= What needs to be done =
Please go through the records below and return every line holding the word "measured".

......

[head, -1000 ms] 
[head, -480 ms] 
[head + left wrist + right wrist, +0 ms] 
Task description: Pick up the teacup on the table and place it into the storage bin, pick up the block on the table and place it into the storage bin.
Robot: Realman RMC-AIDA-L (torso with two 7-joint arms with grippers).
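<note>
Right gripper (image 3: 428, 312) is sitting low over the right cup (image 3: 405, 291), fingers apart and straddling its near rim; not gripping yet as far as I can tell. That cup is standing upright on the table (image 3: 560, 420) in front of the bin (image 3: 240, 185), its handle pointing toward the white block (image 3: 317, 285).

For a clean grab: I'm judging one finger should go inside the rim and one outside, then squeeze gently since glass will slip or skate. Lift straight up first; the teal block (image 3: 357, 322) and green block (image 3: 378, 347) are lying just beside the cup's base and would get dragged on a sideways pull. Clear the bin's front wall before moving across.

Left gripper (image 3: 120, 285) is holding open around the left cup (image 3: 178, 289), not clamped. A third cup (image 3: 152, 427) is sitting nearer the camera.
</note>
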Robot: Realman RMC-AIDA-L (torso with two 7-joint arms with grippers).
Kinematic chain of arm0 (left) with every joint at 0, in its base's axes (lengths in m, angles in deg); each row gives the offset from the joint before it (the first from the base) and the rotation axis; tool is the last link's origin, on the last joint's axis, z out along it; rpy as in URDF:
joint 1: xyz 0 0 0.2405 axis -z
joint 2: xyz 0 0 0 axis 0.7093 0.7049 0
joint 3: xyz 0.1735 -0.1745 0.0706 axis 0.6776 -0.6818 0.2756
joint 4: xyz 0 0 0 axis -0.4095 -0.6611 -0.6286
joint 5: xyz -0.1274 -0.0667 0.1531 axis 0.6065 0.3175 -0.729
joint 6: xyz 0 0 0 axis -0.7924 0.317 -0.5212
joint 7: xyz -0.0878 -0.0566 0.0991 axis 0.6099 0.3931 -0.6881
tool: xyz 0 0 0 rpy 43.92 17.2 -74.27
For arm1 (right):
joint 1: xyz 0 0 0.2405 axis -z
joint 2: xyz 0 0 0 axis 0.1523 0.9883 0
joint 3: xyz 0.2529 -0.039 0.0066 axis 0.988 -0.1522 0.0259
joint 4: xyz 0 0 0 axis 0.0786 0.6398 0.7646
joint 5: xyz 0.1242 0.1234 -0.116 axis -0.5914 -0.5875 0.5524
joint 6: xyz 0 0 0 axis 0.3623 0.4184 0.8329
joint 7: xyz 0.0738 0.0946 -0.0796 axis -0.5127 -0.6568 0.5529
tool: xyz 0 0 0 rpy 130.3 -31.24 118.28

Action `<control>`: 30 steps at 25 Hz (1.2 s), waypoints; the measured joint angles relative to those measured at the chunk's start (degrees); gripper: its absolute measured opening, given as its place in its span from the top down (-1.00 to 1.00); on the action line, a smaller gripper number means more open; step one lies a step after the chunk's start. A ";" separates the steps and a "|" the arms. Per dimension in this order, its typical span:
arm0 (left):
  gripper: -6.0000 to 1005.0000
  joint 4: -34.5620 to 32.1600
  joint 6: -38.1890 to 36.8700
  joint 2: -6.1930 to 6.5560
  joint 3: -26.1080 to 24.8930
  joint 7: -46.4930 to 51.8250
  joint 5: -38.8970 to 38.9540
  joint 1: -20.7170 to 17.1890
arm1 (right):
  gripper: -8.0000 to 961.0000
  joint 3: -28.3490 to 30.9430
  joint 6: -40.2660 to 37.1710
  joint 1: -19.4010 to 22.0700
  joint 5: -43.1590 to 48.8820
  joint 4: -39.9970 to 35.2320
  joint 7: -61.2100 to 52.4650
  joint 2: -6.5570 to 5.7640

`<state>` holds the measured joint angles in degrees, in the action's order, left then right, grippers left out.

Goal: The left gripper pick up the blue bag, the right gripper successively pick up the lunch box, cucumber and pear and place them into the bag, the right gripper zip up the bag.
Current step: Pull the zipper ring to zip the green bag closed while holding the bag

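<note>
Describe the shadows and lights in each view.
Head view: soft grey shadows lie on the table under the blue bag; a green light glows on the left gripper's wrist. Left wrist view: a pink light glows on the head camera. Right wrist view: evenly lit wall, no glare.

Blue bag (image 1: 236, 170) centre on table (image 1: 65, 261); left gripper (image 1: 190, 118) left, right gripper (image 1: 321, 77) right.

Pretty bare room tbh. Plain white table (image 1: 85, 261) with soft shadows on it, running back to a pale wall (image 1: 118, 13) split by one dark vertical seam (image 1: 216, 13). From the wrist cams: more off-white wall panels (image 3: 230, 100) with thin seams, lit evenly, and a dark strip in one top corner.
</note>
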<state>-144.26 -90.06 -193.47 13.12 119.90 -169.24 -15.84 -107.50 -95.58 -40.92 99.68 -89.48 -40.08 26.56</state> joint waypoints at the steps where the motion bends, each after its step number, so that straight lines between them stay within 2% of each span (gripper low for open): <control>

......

= Worked solution =
Action `<control>`: 30 steps at 25 Hz (1.2 s), waypoints; the measured joint angles relative to those measured at the chunk's start (degrees); gripper: its absolute measured opening, given as its place in its span from the top down (-1.00 to 1.00); on the action line, a smaller gripper number means more open; step one lies a step after the chunk's start. A ";" separates the steps and a "|" the arms. Per dimension in this order, its typical span:
`<state>` holds the measured joint angles in degrees, in the action's order, left then right, grippers left out.

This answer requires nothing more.